WHAT IS EXPECTED:
Stop after the line containing "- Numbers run": print each line exactly from the first line of the listing up to that point.

LISTED RECORDS:
********
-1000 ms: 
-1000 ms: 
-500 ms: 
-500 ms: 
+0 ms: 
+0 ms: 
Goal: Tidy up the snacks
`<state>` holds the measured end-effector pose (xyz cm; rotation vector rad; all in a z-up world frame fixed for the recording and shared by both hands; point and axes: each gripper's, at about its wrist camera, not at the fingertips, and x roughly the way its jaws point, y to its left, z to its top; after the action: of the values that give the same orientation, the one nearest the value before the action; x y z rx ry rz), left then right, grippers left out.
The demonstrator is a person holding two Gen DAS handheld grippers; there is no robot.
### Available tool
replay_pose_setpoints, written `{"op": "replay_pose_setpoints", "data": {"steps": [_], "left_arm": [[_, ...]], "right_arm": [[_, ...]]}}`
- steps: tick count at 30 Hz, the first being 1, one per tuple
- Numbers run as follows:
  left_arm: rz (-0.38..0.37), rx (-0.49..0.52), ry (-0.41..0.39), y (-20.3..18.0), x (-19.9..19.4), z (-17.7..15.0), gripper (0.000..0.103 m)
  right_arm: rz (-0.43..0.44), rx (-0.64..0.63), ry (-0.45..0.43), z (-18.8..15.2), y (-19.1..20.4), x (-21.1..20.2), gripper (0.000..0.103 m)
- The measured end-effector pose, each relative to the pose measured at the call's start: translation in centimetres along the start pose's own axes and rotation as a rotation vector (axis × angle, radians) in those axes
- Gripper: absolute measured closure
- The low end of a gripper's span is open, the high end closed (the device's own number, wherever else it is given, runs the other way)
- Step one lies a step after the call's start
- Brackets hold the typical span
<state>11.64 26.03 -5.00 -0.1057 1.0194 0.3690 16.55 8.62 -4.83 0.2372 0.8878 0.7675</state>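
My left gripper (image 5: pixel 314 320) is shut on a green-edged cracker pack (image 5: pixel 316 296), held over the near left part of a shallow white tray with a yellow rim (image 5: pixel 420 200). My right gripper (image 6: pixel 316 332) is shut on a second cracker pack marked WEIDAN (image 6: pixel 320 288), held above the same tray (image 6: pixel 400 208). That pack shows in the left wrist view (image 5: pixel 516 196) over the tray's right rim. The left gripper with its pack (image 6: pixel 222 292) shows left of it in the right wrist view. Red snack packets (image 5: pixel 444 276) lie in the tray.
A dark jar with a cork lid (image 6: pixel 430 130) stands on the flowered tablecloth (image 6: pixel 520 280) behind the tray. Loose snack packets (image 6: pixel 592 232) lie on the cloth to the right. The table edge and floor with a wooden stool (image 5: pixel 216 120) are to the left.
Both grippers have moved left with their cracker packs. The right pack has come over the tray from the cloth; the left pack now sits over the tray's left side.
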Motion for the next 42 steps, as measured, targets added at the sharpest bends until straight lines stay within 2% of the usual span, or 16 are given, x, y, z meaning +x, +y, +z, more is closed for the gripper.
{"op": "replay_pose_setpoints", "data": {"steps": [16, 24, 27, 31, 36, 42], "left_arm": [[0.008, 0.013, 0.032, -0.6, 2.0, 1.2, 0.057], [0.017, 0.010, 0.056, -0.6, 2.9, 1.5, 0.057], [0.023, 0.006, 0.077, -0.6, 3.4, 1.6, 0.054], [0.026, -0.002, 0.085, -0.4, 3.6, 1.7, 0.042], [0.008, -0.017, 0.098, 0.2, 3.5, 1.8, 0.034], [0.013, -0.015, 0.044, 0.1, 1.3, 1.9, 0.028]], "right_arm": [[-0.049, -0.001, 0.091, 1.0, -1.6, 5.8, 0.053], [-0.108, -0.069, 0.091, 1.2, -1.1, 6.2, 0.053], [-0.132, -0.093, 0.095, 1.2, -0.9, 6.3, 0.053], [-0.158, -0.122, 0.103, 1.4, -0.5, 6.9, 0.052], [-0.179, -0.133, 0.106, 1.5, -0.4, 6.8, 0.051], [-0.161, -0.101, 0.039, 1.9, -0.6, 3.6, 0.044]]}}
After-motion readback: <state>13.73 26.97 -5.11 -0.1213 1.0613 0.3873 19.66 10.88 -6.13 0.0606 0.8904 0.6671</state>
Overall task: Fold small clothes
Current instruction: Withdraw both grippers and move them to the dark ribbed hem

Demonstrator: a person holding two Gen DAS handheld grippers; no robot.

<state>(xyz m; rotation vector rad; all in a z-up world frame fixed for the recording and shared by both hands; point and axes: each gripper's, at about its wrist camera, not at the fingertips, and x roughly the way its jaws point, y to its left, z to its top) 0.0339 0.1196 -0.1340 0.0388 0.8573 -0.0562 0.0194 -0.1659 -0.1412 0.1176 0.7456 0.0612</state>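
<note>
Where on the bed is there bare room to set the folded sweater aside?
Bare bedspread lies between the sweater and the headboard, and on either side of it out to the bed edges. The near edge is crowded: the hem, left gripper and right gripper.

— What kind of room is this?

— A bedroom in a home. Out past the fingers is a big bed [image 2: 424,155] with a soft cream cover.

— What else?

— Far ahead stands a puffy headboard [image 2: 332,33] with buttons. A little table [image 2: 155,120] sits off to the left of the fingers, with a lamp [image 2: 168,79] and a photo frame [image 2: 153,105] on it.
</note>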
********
ANSWER SECTION:
-1000 ms: 
-1000 ms: 
-500 ms: 
-500 ms: 
+0 ms: 
+0 ms: 
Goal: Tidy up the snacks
`<state>` holds the measured end-effector pose (xyz cm; rotation vector rad; all in a z-up world frame fixed for the recording and shared by both hands; point and axes: each gripper's, at about its wrist camera, not at the fingertips, and x roughly the way its jaws point, y to its left, z to its top; after the action: of the values that give the same orientation, the one nearest the value before the action; x y z rx ry rz), left then right, grippers left out.
The demonstrator is a person holding two Gen DAS handheld grippers; there is no robot.
### Available tool
replay_pose_setpoints, written `{"op": "replay_pose_setpoints", "data": {"steps": [_], "left_arm": [[_, ...]], "right_arm": [[_, ...]]}}`
- steps: tick count at 30 Hz, the first being 1, one per tuple
- Numbers run as follows:

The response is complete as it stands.